### [Problem requirements]
Your answer should be a single number, the count of lines in the material with the string "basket".
*** Data shown Section Begins ***
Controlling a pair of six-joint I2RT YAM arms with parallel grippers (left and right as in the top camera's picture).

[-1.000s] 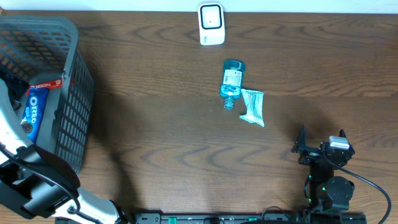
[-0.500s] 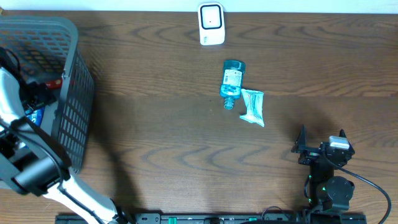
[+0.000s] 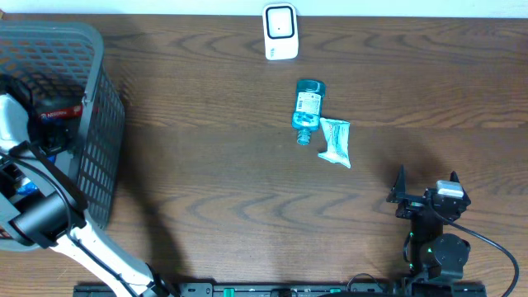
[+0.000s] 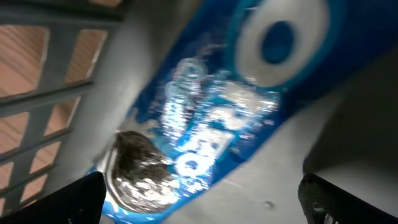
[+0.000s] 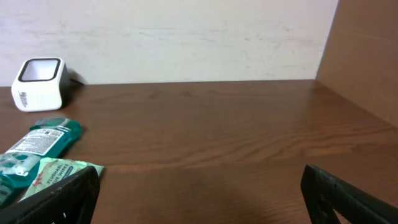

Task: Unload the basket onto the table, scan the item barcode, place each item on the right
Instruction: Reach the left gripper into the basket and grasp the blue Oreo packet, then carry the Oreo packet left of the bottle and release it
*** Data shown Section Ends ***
### [Answer below]
2